The search for LA's rogue exlawman is taking longer than I had anticipated. He seems more concerned with eluding capture just now, rather than attacking his stated targets. He likely hopes to get away and then return to the task later on.
0 Replies
 
edgarblythe
 
  1  
Reply Mon 11 Feb, 2013 05:44 am
Rain to continue through Tuesday.

We went to the flea market yesterday. We walked countless stalls and dealers, but I saw nothing I genuinely have to have. One man had some beautiful turntables, but the cheapest was almost $400. He also had an Elvis Presley record for $200. I saw DeWalt cordless drills for $100. But if I could pay that much for possibly near wore out I would pay the extra for a new one. Puppies for sale.

I never sit through the Grammys. Janis Ian posted on facebook that she got one. I did not dig to find out for what. One picture of her also depicts the cover of her autobiography, Society's Child.
0 Replies
 
edgarblythe
 
  1  
Reply Tue 12 Feb, 2013 05:48 am
A CNN commentator has said global warming is possibly the cause of an asteroid that is claimed by scientists to be on a trajectory that brings it very near to Earth.
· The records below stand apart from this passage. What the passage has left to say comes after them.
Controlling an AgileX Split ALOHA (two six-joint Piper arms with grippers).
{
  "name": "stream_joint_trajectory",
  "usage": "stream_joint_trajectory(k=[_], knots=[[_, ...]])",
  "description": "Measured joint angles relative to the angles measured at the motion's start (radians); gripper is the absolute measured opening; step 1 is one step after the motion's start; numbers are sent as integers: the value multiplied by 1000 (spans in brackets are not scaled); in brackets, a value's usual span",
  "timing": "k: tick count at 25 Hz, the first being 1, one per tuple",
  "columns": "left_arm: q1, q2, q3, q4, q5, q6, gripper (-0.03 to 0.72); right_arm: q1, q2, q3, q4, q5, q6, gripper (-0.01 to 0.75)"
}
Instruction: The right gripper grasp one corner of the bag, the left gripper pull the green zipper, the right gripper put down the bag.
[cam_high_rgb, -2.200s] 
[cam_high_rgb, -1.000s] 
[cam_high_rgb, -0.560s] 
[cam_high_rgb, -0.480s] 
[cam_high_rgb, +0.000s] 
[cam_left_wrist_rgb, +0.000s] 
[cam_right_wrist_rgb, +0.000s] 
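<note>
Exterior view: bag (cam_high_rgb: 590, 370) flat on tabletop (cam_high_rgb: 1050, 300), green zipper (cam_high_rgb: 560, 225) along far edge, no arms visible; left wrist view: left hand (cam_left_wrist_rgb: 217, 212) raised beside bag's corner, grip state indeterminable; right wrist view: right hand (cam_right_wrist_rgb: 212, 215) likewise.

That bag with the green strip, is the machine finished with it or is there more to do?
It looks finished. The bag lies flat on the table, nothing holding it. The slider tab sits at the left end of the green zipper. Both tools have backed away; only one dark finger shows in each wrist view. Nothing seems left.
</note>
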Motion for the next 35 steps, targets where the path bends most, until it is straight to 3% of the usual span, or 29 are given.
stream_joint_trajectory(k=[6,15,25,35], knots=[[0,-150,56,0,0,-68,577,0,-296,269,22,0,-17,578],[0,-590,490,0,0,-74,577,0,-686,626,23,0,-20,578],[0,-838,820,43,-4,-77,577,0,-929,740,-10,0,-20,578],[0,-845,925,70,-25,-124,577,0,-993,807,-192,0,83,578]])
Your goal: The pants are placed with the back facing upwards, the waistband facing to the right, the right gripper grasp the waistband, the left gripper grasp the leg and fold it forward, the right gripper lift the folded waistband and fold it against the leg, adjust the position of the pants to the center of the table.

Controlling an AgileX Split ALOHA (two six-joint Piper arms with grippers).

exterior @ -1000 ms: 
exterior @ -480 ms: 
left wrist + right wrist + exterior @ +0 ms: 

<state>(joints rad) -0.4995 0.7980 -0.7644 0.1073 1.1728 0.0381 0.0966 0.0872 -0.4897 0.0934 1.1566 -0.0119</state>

Zzzzzzzz.

I decided to quit trapping the neighborhood squirrels. I don't know when they have babies, so I better hold off, at least until and if they become nuisances again.

I hope the president does not give in further to those who would cut funding for the most vulnerable citizens while resisting cutting military and taxing the rich more. Likewise gun control. I hope he pushes strongly for effective measures. I find it confusing following his actions from week to week.
spendius
 
  1  
Reply Tue 12 Feb, 2013 07:19 am
@edgarblythe,
It's meant to be confusing ed. A free people have to be confused because its better for them to be prevented from doing what they want to do by confusing them rather than by whipping them.

The restrictions I have heard proposed will do little to alter the attrition rate. They will cause massacre shooters to refine their logistics.

Confusion on this issue would end if guns were banned or the cops withdrew and allowed the population to shift for itself as evolution intended. The latter would have the obvious advantage of sending gun business shares soaring.
0 Replies
 
Frank Apisa
 
  1  
Reply Tue 12 Feb, 2013 07:20 am
@edgarblythe,
Quote:
I hope the president does not give in further to those who would cut funding for the most vulnerable citizens while resisting cutting military and taxing the rich more. Likewise gun control. I hope he pushes strongly for effective measures. I find it confusing following his actions from week to week.


I suspect we ultimately will be faced with cuts in both areas, Edgar.

The system is the problem...unbridled capitalism will be the death of us.